I try to always live in the before.
Before whatever terrible event will cut this short. Before our future. Before we stop being able to fly to frisbee tournaments in different countries. Before we need masks. Before we needed visas. Before we were so injured. Before our bodies hurt. Before we were afraid.
So much of whatever superpower I have comes from the ability to stay, mentally, in a very brief window between the type of “sunny day on the grass relaxing without worry” memories we all recall as good times and right now holding tight to this branch that’s holding me up. It’s the way I scale crumbling ledges that will not hold me a second time, the way I survived a decade of building climbing (buildering, I hear it called now). Mostly survived. Mostly survived. It’s the way I handle traffic by stepping out into it without fear, and the way I have managed to continue to live in uncertainty.
Parenting is a series of encounters with our own mortality. Between our inevitable physical decline, offset for however long by strong routines, gym afternoons, “active lifestyles”, and the clear, clear sense that whatever we do, what we are living for, will matter less than we hope to the generations after us.
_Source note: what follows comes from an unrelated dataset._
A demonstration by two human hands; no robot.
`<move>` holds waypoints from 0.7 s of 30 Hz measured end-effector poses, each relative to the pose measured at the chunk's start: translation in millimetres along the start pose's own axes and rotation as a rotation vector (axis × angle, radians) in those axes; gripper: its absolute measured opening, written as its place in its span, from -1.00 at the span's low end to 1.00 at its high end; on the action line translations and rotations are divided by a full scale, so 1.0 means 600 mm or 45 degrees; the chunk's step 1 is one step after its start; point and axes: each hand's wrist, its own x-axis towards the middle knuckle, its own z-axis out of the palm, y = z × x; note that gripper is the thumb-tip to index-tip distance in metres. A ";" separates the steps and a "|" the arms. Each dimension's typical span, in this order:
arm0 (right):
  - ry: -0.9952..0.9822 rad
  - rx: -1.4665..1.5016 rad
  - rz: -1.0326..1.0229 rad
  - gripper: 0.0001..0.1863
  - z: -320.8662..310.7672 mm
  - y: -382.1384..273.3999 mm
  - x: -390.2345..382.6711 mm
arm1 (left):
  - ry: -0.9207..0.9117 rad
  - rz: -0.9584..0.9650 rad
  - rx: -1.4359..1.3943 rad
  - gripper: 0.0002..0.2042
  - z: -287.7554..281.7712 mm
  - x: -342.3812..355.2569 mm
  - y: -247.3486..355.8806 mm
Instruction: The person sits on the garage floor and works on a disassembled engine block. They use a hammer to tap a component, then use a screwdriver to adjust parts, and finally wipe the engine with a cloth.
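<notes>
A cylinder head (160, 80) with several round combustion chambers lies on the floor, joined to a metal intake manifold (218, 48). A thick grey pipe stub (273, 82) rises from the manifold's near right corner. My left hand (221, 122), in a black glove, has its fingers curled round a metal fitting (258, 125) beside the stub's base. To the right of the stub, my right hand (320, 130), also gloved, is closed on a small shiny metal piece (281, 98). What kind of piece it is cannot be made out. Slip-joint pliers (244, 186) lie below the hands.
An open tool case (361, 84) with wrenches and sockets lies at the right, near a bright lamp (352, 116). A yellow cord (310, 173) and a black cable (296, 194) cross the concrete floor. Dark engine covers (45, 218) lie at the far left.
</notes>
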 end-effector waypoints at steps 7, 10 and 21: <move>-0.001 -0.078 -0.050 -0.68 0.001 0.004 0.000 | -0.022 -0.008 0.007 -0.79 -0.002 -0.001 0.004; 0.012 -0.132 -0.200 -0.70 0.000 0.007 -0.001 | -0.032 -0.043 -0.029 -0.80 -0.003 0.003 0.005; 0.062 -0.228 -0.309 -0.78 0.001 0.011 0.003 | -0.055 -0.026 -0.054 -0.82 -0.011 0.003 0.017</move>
Will matter almost not at all to the generations we are so invested in building.
These aren’t new revelations. The decline in written correspondence, internet or otherwise, by friends who have children is incredibly clear. Not only do us parents have less time for thinking, fewer quiet hours to craft words around our experiences, we are also so much more aware of the limited importance of our unique point of view. We can clearly see the limits of the experiences that shaped the self we are now trying to improve. For parenting is a series of attempts to improve ourselves, to be the parents, the people, we aspire to be before our children are old enough to know the truth.
We are learning Japanese, reading children’s books before bed in a language we can barely read. It’s a silly goal, yet it is a goal. It is who we are, or who we want to be. And just like that, like our bike adventures this afternoon across half of northern Tokyo, so much is clear.
We are desperately trying to live now. While we are able to, physically, mentally, and emotionally. While we are able to, between work trips and zoom calls. While we are able to, after we have been given exceptional opportunities and before we are too jaded to value them. Before we are too jaded to value them. It’s not an easy thing to write. None of this is easy to write. That’s why we share less: we are less sure.
And so I am grateful for the the freedom I feel still. Glad to feel secure this week when hanging off the side of our apartment block in Tokyo, holding on to a ledge to check on a pipe leak. Few people feel that free, even today. And fewer still have the scars, some sharply visible and some faded with time, of all the times whatever it was didn’t hold.
We’re getting older. We are teaching our daughter about e-bikes and metro systems, about weather patterns and friend networks. We’re teaching her things we’d never seen, in places we’d never imagined. We’re still learning, all of us, in this before.
I’m grateful. That’s the truth. For every single minute, here now or after.